» **How to complete this task**
Leave no line out. Transcribe the whole listing exactly.

» **Recorded data**

☆ ☆ ☆ ☆ ☆

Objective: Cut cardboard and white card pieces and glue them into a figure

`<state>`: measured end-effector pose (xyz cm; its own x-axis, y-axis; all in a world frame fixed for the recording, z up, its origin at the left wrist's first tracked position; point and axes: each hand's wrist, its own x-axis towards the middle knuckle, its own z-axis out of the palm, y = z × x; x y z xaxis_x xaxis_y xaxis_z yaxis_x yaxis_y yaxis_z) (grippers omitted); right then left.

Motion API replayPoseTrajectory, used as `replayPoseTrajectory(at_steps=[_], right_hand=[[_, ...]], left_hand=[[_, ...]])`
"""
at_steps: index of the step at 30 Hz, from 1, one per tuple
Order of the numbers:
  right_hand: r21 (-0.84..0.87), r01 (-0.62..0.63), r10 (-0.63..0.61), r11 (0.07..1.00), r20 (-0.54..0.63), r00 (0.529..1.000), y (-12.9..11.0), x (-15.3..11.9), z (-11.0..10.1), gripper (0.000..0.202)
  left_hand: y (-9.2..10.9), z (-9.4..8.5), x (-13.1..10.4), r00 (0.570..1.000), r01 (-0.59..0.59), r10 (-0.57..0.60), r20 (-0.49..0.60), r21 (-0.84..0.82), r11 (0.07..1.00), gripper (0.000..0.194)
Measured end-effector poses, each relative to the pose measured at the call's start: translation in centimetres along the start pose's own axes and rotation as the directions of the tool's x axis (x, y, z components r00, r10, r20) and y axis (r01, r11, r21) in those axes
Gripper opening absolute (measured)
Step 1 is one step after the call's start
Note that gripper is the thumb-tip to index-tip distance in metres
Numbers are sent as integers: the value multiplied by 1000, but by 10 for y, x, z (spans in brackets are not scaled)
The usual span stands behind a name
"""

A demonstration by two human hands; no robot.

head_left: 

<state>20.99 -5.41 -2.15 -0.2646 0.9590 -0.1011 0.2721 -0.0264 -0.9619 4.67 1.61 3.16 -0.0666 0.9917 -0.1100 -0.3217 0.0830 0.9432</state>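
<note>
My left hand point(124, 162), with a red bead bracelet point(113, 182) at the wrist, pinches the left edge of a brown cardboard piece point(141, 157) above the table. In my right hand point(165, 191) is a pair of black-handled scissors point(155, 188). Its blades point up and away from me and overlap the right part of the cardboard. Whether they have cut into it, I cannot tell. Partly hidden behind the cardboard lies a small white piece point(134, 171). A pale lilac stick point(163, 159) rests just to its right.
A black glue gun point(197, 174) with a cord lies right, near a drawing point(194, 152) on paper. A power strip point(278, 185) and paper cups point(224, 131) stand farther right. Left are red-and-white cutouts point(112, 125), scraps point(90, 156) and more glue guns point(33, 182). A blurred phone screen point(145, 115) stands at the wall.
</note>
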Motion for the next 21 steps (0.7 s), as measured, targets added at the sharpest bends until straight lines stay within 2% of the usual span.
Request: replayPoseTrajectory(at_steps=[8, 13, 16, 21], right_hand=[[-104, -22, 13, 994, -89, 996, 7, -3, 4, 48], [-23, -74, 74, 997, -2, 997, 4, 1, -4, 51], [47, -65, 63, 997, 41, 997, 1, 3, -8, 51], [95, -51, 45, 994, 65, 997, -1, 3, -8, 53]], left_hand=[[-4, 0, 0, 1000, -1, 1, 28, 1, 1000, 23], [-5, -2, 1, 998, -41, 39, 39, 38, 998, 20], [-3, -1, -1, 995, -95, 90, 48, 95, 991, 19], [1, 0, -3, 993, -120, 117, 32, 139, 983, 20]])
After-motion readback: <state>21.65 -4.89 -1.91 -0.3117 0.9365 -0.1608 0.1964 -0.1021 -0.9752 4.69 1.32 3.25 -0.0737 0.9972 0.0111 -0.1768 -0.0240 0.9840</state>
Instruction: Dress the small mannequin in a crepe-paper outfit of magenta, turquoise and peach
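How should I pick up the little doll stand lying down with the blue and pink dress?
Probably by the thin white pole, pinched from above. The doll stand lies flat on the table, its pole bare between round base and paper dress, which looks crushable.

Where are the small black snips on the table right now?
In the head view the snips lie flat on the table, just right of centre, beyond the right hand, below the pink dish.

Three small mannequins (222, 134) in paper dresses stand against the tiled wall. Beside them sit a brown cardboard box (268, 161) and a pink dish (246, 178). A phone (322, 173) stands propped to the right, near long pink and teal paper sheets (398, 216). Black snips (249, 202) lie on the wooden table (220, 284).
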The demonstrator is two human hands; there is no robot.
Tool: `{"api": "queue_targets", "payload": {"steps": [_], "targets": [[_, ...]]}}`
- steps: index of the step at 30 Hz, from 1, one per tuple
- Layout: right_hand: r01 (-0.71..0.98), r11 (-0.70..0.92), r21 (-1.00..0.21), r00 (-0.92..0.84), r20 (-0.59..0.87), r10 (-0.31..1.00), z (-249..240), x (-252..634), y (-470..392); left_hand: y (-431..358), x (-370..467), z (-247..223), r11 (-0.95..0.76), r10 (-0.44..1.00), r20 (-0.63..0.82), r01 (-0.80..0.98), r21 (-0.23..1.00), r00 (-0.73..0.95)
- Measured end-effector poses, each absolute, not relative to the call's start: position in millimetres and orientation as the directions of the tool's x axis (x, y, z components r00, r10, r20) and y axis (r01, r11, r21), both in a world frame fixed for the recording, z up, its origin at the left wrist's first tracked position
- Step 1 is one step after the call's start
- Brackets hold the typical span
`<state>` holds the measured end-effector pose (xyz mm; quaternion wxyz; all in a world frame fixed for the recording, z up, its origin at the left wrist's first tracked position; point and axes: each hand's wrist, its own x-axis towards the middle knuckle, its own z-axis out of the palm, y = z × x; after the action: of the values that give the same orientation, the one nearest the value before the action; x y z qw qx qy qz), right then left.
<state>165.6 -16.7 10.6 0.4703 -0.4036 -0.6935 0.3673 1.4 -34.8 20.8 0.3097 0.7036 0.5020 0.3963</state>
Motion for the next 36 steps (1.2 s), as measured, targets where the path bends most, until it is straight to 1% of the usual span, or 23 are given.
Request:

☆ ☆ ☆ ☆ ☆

» **Answer to this task**
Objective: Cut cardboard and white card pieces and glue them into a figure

`<state>`: measured end-effector pose (xyz cm; its own x-axis, y-axis; all in a world frame fixed for the recording, z up, its origin at the left wrist's first tracked position; point and axes: each hand's wrist, its own x-axis towards the middle knuckle, its own z-axis out of the palm, y = z × x; x y z xaxis_x xaxis_y xaxis_z yaxis_x yaxis_y yaxis_z) (grippers omitted); right then left.

Motion API replayPoseTrajectory, used as `replayPoseTrajectory(at_steps=[_], right_hand=[[_, ...]], left_hand=[[_, ...]])`
"""
at_steps: index of the step at 30 Hz, from 1, one per tuple
Order of the numbers:
  right_hand: r21 (-0.84..0.87), r01 (-0.62..0.63), r10 (-0.63..0.61), r11 (0.07..1.00), r20 (-0.54..0.63), r00 (0.529..1.000), y (-12.9..11.0), x (-15.3..11.9), z (-11.0..10.1), gripper (0.000..0.202)
  left_hand: y (-9.2..10.9), z (-9.4..8.5), x (-13.1..10.4), r00 (0.570..1.000), r01 (-0.59..0.59), r10 (-0.57..0.60), r20 (-0.49..0.60), r21 (-0.84..0.82), r11 (0.07..1.00), gripper (0.000..0.194)
Measured end-effector poses, each relative to the pose measured at the call's start: translation in centimetres along the start pose's own axes and rotation as the directions of the tool's x axis (x, y, z components r00, r10, r20) and y axis (r01, r11, r21) in those axes
Gripper opening absolute (measured)
Step 1 is one step after the call's start
Note that gripper is the thumb-tip to index-tip distance in metres
Numbers are sent as integers: the value multiplied by 1000, but by 10 for y, x, z (spans in brackets are not scaled)
The usual span stands behind a name
"""

A demonstration by two human hands; no robot.

head_left: 

<state>20.99 -5.41 -2.15 -0.2646 0.9590 -0.1011 0.2721 -0.0264 -0.9619 4.67 1.61 3.16 -0.0666 0.9917 -0.1100 -0.3217 0.0830 0.9432</state>
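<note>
My left hand point(124, 162), with a red bead bracelet point(113, 182) at the wrist, pinches the left edge of a brown cardboard piece point(141, 157) above the table. In my right hand point(165, 191) is a pair of black-handled scissors point(155, 188). Its blades point up and away from me and overlap the right part of the cardboard. Whether they have cut into it, I cannot tell. Partly hidden behind the cardboard lies a small white piece point(134, 171). A pale lilac stick point(163, 159) rests just to its right.
A black glue gun point(197, 174) with a cord lies right, near a drawing point(194, 152) on paper. A power strip point(278, 185) and paper cups point(224, 131) stand farther right. Left are red-and-white cutouts point(112, 125), scraps point(90, 156) and more glue guns point(33, 182). A blurred phone screen point(145, 115) stands at the wall.
</note>
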Motion for the next 21 steps (0.7 s), as measured, targets added at the sharpest bends until straight lines stay within 2% of the usual span.
Request: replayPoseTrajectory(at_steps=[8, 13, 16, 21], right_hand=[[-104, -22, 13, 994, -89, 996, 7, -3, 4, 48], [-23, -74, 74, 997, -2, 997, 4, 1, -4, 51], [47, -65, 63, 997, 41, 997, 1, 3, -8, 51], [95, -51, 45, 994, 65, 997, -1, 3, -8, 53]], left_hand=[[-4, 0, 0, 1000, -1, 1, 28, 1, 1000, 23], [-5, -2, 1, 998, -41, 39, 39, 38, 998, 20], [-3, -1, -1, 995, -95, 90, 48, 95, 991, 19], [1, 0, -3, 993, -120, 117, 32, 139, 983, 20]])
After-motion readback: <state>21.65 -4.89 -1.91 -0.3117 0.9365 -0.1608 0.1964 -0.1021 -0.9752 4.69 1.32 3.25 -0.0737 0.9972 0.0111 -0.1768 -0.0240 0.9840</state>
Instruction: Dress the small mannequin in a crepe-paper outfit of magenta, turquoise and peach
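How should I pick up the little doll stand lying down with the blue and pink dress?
Probably by the thin white pole, pinched from above. The doll stand lies flat on the table, its pole bare between round base and paper dress, which looks crushable.

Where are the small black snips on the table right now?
In the head view the snips lie flat on the table, just right of centre, beyond the right hand, below the pink dish.

Three small mannequins (222, 134) in paper dresses stand against the tiled wall. Beside them sit a brown cardboard box (268, 161) and a pink dish (246, 178). A phone (322, 173) stands propped to the right, near long pink and teal paper sheets (398, 216). Black snips (249, 202) lie on the wooden table (220, 284).
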The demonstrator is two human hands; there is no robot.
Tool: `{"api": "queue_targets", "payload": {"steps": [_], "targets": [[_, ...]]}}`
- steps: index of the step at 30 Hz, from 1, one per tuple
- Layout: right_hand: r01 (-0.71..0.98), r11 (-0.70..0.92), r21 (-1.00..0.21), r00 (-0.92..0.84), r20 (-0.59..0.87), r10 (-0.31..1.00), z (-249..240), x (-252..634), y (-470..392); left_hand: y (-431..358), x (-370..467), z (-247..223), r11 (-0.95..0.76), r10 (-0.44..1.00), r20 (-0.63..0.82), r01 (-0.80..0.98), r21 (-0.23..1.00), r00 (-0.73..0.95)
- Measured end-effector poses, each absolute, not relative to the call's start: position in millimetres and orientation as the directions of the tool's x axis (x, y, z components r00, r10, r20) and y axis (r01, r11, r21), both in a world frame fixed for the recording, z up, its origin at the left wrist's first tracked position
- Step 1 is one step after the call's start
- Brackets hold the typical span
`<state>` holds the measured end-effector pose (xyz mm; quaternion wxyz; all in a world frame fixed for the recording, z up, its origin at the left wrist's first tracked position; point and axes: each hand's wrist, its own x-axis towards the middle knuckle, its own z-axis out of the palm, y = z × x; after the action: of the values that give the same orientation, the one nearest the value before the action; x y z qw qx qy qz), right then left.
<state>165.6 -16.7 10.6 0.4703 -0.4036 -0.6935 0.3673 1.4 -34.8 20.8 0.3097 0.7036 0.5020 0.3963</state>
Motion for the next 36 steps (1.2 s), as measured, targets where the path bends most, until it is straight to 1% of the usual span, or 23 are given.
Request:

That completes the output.